* **Exercise directions**
Would you set down every line of the data below exactly as it reads?

* **Data below**
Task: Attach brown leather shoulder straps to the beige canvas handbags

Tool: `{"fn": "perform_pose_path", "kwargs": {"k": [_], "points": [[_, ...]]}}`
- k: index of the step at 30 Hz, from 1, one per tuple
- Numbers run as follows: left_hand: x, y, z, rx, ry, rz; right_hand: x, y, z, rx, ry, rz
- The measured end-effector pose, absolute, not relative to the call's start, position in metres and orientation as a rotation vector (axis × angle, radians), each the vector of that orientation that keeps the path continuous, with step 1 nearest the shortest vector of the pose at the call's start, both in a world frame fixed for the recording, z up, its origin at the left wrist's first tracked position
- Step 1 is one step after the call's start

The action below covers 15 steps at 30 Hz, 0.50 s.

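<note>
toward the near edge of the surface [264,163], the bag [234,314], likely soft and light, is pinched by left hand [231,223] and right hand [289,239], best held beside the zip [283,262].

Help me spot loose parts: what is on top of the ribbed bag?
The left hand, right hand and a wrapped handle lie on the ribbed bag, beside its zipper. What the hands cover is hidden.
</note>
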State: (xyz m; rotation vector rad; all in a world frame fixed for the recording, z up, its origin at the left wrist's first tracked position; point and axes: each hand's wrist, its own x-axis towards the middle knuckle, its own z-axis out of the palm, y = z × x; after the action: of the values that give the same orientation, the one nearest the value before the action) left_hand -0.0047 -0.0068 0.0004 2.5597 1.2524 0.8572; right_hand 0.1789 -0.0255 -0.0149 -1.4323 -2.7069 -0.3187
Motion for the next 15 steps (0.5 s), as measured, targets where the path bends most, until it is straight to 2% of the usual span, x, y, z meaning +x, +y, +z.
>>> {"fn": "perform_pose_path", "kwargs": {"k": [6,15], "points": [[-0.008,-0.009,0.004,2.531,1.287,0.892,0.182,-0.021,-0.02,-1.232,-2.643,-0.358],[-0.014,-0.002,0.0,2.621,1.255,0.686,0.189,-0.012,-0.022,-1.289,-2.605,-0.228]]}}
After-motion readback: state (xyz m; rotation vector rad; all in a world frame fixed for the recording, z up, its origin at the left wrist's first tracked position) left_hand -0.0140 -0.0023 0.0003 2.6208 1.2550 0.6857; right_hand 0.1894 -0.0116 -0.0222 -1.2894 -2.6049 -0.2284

* **Response to this exercise**
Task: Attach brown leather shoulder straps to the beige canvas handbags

Tool: `{"fn": "perform_pose_path", "kwargs": {"k": [_], "points": [[_, ...]]}}`
- k: index of the step at 30 Hz, from 1, one per tuple
- Numbers run as follows: left_hand: x, y, z, rx, ry, rz; right_hand: x, y, z, rx, ry, rz
- The measured end-effector pose, absolute, not relative to the call's start, position in metres and orientation as a rotation vector (axis × angle, radians), each the vector of that orientation that keeps the path continuous, with step 1 nearest the shortest vector of the pose at the call's start, both in a world frame fixed for the recording, z up, its origin at the left wrist's first tracked position
- Step 1 is one step after the call's start

The action below covers 15 steps at 30 Hz, 0.50 s.

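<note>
toward the near edge of the surface [264,163], the bag [234,314], likely soft and light, is pinched by left hand [231,223] and right hand [289,239], best held beside the zip [283,262].

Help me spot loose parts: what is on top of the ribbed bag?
The left hand, right hand and a wrapped handle lie on the ribbed bag, beside its zipper. What the hands cover is hidden.
</note>
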State: (xyz m; rotation vector rad; all in a world frame fixed for the recording, z up, its origin at the left wrist's first tracked position; point and axes: each hand's wrist, its own x-axis towards the middle knuckle, its own z-axis out of the palm, y = z × x; after the action: of the values that give the same orientation, the one nearest the value before the action) left_hand -0.0047 -0.0068 0.0004 2.5597 1.2524 0.8572; right_hand 0.1789 -0.0255 -0.0149 -1.4323 -2.7069 -0.3187
Motion for the next 15 steps (0.5 s), as measured, targets where the path bends most, until it is straight to 2% of the usual span, x, y, z meaning +x, +y, +z.
>>> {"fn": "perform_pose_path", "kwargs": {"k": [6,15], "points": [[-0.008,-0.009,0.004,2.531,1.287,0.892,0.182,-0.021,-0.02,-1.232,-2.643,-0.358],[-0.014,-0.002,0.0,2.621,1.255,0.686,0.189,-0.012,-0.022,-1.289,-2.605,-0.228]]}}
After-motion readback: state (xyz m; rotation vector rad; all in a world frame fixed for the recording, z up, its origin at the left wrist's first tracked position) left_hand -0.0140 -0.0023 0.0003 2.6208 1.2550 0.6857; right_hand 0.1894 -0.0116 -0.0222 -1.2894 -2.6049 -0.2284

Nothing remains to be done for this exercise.